Available Technology
Liposome-based, intracellular delivery of drugs into phagocytes, B- and T-cells, and their tumor cells
Markets Addressed
The improved liposomes can be used to deliver:
-Antimicrobial agents into phagocytes for treating cytoplasmic microbial infections (typhoid fever, Legionnaire's disease, tuberculosis, candidasis, Salmonellosis...)
-Protein/peptides into antigen presenting cells
-Nucleic acids into target cells (macrophages, B-cells, T-cells, monocytes...) for gene expression and regulation.
Innovations and Advantages
Liposomes are man-made spheres, or vesicles, with an aqueous interior enclosed by one or more phospholipid bilayers. Liposomes can enhance the pharmacokinetics and efficacy of therapeutics by allowing slow diffusion of a drug through the liposomal membrane, so that the concentration of the drug in the bloodstream remains high for a longer duration as compared to normal intravenous injection. While liposomes can improve the pharmacokinetics of a drug in the bloodstream, they typically cannot deliver drugs into the cytoplasm: liposomes are removed from the circulatory system by macrophages, internalized in the phagosome and degraded following fusion of the phagosome membrane to the host lysosomes.

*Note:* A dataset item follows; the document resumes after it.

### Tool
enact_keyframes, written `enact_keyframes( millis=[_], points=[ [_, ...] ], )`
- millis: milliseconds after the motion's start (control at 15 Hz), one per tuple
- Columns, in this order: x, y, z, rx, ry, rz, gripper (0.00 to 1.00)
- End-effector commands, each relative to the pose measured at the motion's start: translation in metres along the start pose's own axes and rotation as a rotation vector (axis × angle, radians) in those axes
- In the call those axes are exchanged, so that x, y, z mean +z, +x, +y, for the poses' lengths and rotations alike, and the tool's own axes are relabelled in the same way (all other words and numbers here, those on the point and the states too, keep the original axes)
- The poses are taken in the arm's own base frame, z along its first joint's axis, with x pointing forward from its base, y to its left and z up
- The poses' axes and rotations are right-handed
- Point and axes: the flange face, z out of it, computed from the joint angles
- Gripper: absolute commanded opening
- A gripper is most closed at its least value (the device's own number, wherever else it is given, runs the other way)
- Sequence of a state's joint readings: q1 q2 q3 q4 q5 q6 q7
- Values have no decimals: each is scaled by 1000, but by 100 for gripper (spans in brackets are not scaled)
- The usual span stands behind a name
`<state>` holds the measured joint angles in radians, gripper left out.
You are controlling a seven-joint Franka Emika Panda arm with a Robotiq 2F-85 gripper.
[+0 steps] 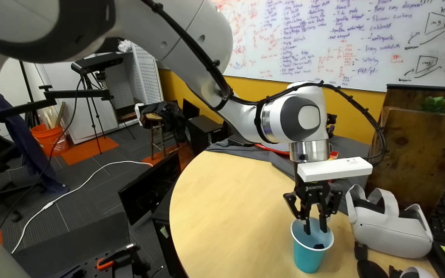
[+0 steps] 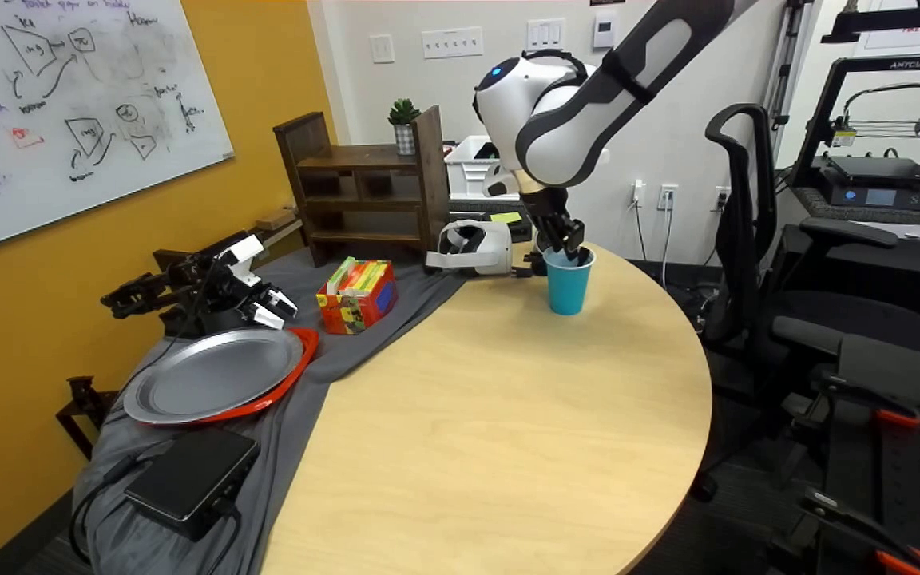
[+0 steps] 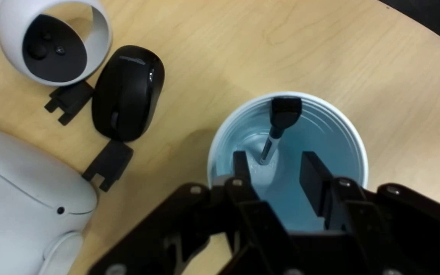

Harvard Medical School researchers have developed a unique liposome formulation containing hemolysin, a protein which allows the liposome to breach the phagosomal membrane and deliver macromolecules into the cytoplasm of macrophages. Other cells capable of liposome uptake, such as monocytes, B-cells, T-cells, fibroblasts, neutrophils, and tumor cells corresponding to these cells, could also be targeted using this improved formulation.
Additional Information
Intellectual Property Status: Harvard's intellectual property portfolio includes the following patent:
US 5,643,599 issued July 01, 1997.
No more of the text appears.